## [PROBLEM TO WORK ON]
The answer must consist only of the lines from the line with "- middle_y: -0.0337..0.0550" to the line with "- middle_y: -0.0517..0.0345", both included, exactly as they stand below.

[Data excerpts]
-- Opening Marker --

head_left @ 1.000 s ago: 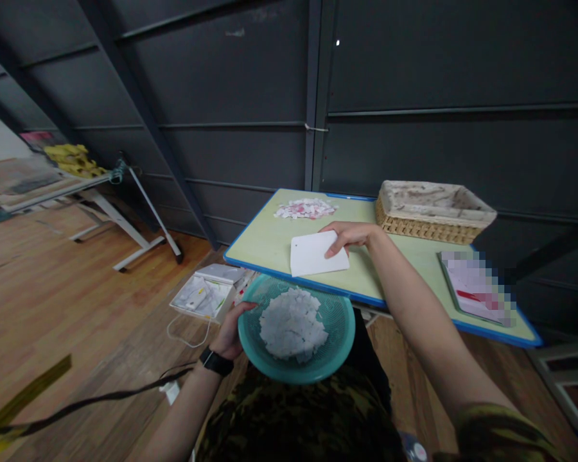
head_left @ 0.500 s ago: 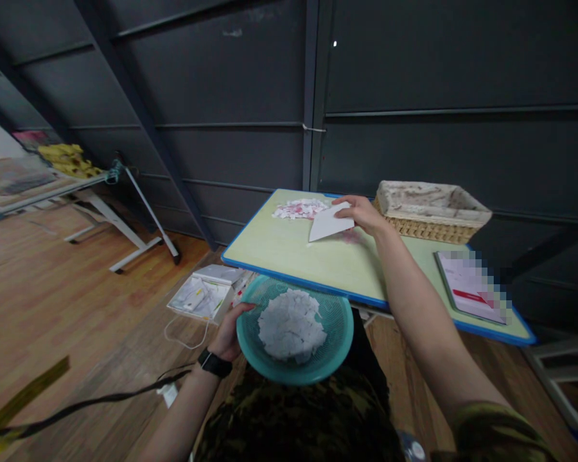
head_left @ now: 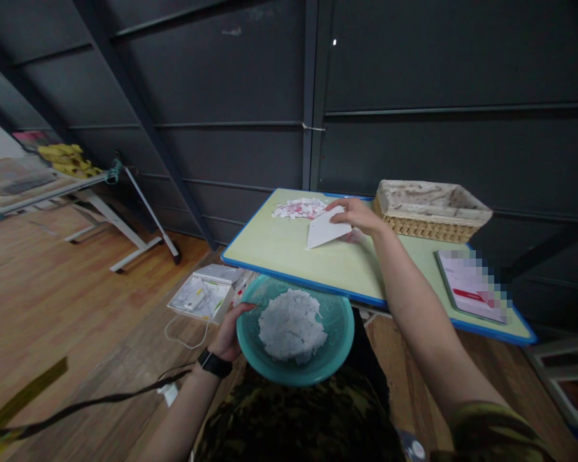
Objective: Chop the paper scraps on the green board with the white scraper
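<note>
My left hand [head_left: 230,330] grips the left rim of a turquoise plastic colander [head_left: 338,353], held against the table's front edge. White torn paper scraps [head_left: 291,326] lie heaped inside it. Over the table [head_left: 270,247], my right hand [head_left: 359,217] pinches a flat white card [head_left: 328,229], its lower left corner at or just over the tabletop. Behind the card, a pile of white and pink paper scraps [head_left: 296,208] is spread on the surface. Some pinkish bits [head_left: 355,236] show beneath my right hand, partly hidden.
A lined wicker basket [head_left: 428,221] stands at the table's back right, with a tablet-like flat device [head_left: 472,289] in front of it. An open white box [head_left: 202,295] with a cable is at the lower left. Another table [head_left: 52,189] holds yellow items.
My right hand has shifted slightly left and toward me with the card, which now tilts a little differently. My left hand and the colander stay in place.
</note>
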The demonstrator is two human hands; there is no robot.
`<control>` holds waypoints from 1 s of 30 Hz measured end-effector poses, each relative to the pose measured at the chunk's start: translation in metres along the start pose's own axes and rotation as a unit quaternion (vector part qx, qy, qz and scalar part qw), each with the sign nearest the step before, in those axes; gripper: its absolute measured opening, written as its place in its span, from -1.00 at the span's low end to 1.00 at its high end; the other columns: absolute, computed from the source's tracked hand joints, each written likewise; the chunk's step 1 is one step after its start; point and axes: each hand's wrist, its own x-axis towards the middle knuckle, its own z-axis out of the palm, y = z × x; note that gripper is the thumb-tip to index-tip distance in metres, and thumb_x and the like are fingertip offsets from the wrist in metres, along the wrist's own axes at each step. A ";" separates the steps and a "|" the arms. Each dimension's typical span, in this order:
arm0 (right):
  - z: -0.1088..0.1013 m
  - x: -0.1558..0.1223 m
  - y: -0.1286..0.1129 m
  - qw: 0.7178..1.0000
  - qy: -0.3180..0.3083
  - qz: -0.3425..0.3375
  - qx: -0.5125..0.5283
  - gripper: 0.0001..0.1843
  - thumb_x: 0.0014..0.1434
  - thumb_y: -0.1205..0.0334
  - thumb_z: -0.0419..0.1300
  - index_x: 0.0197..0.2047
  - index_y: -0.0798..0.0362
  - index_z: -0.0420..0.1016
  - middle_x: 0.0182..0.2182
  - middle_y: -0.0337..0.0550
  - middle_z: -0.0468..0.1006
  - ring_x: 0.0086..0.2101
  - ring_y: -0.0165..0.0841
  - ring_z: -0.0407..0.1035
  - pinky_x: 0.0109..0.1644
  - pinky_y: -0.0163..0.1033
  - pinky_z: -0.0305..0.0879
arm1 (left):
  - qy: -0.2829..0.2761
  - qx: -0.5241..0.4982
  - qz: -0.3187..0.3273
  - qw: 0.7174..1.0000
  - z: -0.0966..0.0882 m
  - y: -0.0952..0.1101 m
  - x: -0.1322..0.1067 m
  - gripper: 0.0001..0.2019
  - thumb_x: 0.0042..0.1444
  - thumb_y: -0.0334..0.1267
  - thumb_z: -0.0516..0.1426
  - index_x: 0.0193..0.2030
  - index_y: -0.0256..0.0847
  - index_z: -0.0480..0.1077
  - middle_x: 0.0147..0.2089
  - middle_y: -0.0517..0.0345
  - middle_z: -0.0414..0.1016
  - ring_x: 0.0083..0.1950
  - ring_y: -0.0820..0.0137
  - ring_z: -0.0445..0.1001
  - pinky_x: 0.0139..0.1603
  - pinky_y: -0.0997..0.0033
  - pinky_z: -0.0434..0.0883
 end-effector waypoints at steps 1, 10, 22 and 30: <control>-0.002 0.000 0.001 1.000 -0.002 -0.004 -0.004 -0.49 -0.16 0.28 0.27 -0.06 0.10 0.52 -0.45 -0.14 0.52 -0.49 -0.32 0.38 -0.50 -0.30 0.26 | 0.000 -0.001 0.000 1.000 0.000 0.000 0.000 -0.74 0.05 -0.39 0.16 -0.11 -0.38 0.54 -0.45 0.02 0.68 -0.56 0.27 0.58 -0.38 0.29 0.54; 0.000 0.003 0.001 0.997 0.049 -0.051 0.009 -0.55 -0.22 0.30 0.25 -0.15 0.11 0.55 -0.46 -0.15 0.52 -0.48 -0.32 0.35 -0.51 -0.29 0.18 | 0.005 0.006 -0.012 1.000 0.003 0.001 -0.003 -0.66 0.09 -0.39 0.11 0.00 -0.42 0.50 -0.50 0.03 0.65 -0.58 0.25 0.57 -0.40 0.27 0.53; -0.002 -0.002 -0.001 0.998 0.005 -0.035 0.058 -0.55 -0.28 0.26 0.28 -0.20 0.08 0.52 -0.44 -0.15 0.51 -0.44 -0.30 0.37 -0.47 -0.28 0.17 | 0.008 0.009 -0.001 1.000 0.004 0.001 -0.003 -0.72 0.07 -0.39 0.13 -0.08 -0.37 0.53 -0.54 0.06 0.63 -0.60 0.26 0.56 -0.47 0.31 0.51; -0.003 -0.002 -0.001 0.998 0.005 -0.033 0.058 -0.54 -0.25 0.25 0.28 -0.17 0.09 0.51 -0.42 -0.14 0.51 -0.44 -0.30 0.38 -0.46 -0.28 0.18 | 0.016 -0.010 -0.010 1.000 0.004 0.001 -0.001 -0.73 0.09 -0.42 0.10 -0.08 -0.39 0.52 -0.42 0.01 0.68 -0.55 0.29 0.58 -0.38 0.32 0.53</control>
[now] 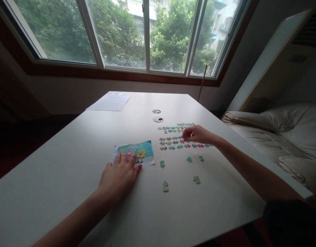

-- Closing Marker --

## [WRITTEN SOLUTION]
  - middle_y: -0.0337..0.0550
  - middle_z: -0.0468..0.1006
  - ring_x: 0.0086..0.2101
  - ring_y: -0.0165..0.0841
  - ring_z: -0.0407..0.1035
  - pinky_x: 0.0109..0.1644
  - pinky_y: -0.0163..0.1033
  - pinky_z: -0.0305..0.0879
arm1 (left):
  - qy: -0.2829..0.2761
  - qx: -0.5241..0.4982
  - qz: -0.3187..0.3273
  - qw: 0.7174..1.0000
  - z: -0.0966..0.0882 m
  - y: -0.0952..0.1101 m
  - x: -0.1322..0.1067 m
  - gripper: 0.0001..0.2019
  - thumb_x: 0.0042..0.1444
  - thumb_y: -0.0334..0.1267
  - thumb_z: -0.0516..0.1426
  - index_x: 0.0193..0.2030
  - index_y: -0.0256..0.0847
  - index_z: -0.0480..0.1077
  - middle_x: 0.0147..0.2089
  - middle_y: -0.0517..0.0345

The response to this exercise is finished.